## [Exercise details]
Transcribe all of the data exactly. Images stay out.

<<<<

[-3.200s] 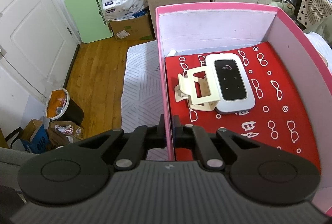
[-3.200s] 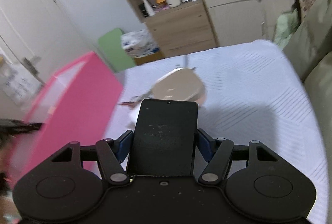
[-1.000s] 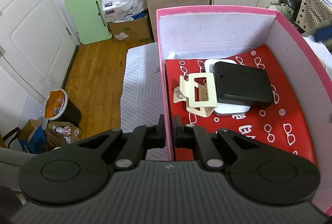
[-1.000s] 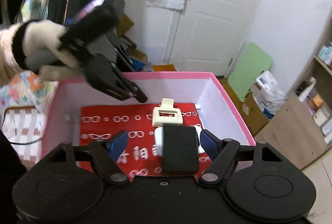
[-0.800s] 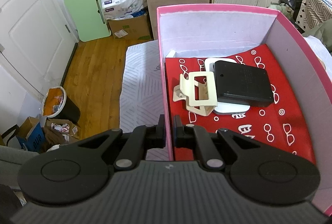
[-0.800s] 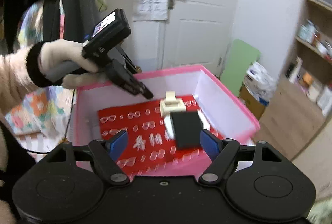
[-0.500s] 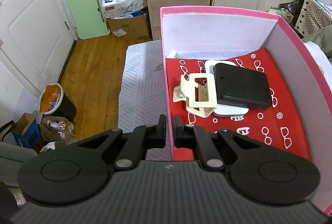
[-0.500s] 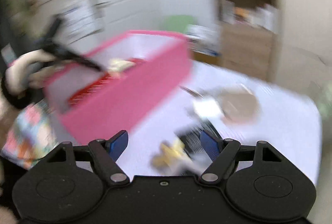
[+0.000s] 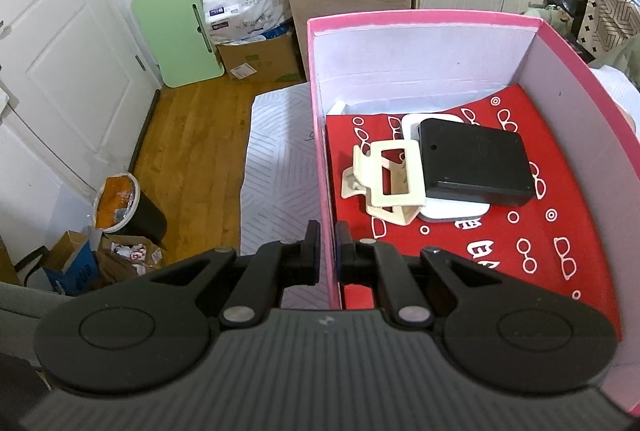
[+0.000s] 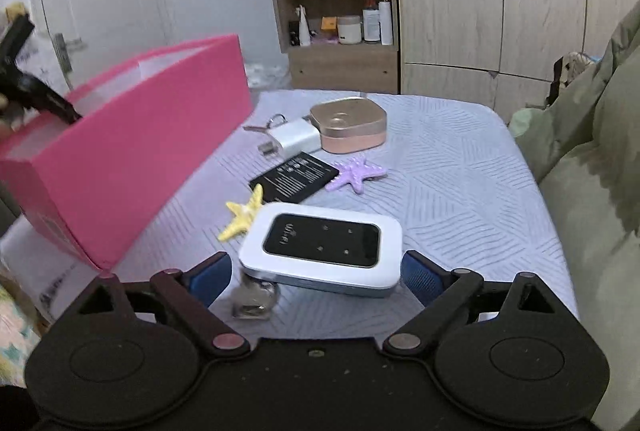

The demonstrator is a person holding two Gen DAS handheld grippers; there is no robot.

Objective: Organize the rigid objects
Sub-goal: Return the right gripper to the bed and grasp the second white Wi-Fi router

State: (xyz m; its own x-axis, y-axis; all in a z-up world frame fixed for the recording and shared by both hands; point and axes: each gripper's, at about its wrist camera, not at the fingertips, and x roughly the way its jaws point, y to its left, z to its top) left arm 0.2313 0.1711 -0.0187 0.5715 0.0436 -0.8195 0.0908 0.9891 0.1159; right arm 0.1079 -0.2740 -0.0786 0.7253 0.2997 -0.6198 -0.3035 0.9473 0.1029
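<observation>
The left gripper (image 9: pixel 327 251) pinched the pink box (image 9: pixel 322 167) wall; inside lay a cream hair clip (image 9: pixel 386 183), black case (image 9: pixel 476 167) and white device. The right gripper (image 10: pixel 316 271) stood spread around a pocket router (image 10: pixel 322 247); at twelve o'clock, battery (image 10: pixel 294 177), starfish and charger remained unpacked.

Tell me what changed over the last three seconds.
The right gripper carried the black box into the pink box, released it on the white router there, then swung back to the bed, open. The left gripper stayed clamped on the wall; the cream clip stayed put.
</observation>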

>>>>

## [Written answer]
[-3.200s] 
[-3.200s] 
[-1.000s] 
[-1.000s] 
[-0.800s] 
[-0.800s] 
[-0.500s] 
[-0.500s] 
[+0.000s] 
[+0.000s] 

The demonstrator is a person holding two Gen DAS handheld grippers; there is no robot.

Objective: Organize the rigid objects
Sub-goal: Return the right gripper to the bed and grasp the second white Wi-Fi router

State: (xyz m; its own x-axis, y-axis; all in a z-up world frame fixed for the recording and shared by both hands; point and axes: each gripper's, at about its wrist camera, not at the fingertips, and x roughly the way its jaws point, y to its left, z to its top) left arm 0.2313 0.1711 -0.0187 0.5715 0.0436 -0.8195 0.0908 0.9891 0.1159; right arm 0.1079 -0.2740 -0.0786 0.7253 0.2997 -0.6198 -0.3035 0.9473 0.1029
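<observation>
The left gripper (image 9: pixel 327 251) pinched the pink box (image 9: pixel 322 167) wall; inside lay a cream hair clip (image 9: pixel 386 183), black case (image 9: pixel 476 167) and white device. The right gripper (image 10: pixel 316 271) stood spread around a pocket router (image 10: pixel 322 247); at twelve o'clock, battery (image 10: pixel 294 177), starfish and charger remained unpacked.

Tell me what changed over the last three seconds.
The right gripper carried the black box into the pink box, released it on the white router there, then swung back to the bed, open. The left gripper stayed clamped on the wall; the cream clip stayed put.
</observation>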

The exercise requires no further answer.